Part 1, introduction and John Glenn.
John W Campbell was, as you might’ve gathered, a wee bit cranky. By a wee bit I mean “almost cranky enough to be an old white guy in science fiction today”. When he started editing Astounding Science Fiction — the magazine which would become Analog and which is the best-read of the surviving science fiction magazines — he insisted on greater levels of competence and thoughtfulness than were common in the field before, though. And his attitude of challenging accepted wisdom is not a bad starting point for fiction writers. But he was also, as best I can tell, never plagued with doubts about his own wisdom. Someday I promise I will share the very funny thing he said about tungsten, and why it’s funny.
> Study the history of thalidomide briefly: It was
> synthesized first by a Swiss pharmaceutical firm.
MIKE: When you put it like that, it’s amazing anyone ever had questions about it.
> of the new compound were made on animals, and it was
> found that thalidomide had no effects — either positive
> or negative.
CROW: Of course Switzerland would make a neutral drug.

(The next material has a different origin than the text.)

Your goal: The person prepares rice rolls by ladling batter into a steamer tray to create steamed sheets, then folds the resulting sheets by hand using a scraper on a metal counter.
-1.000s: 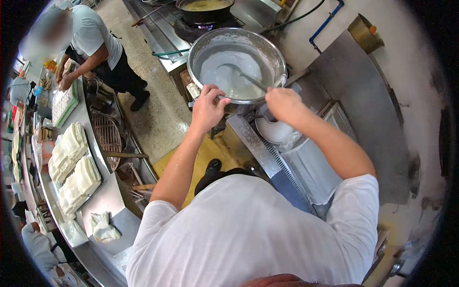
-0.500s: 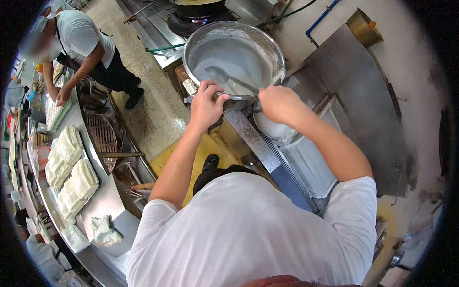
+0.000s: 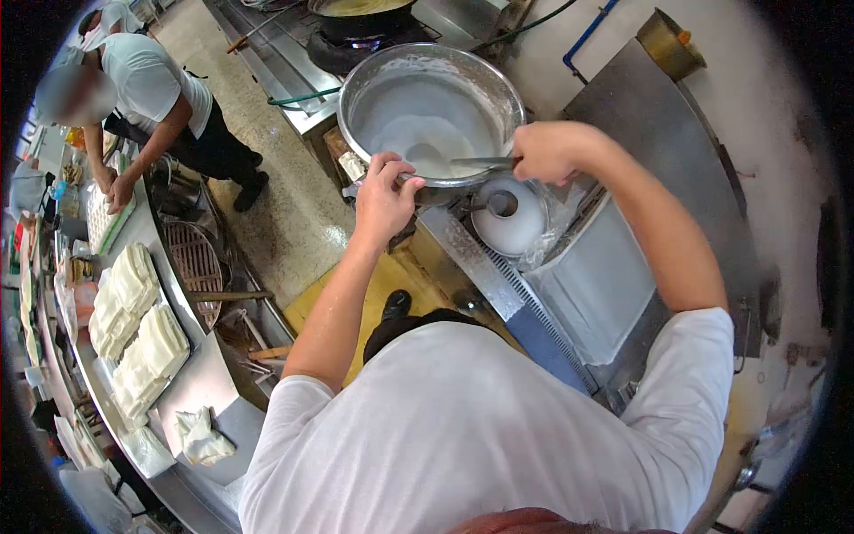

TOM: Way to fight the stereotype, guys.
> It was an “inert ingredient” so far as the
> animals were concerned; the substance was abandoned in
MIKE: To be held in reserve in case we ever needed animals to feel more nothing particular.
> Then the West German company, Chemie Grunenthal,
> started further investigations on it.
CROW: Thinking, I guess, ‘we need to get in on this chemical that’s too boring for Switzerland’.
> Their careful tests
> also showed that it had no pharmacological effects on
TOM: I’m picturing whole flocks of German cows being stuffed full of thalidomide and looking confused about it.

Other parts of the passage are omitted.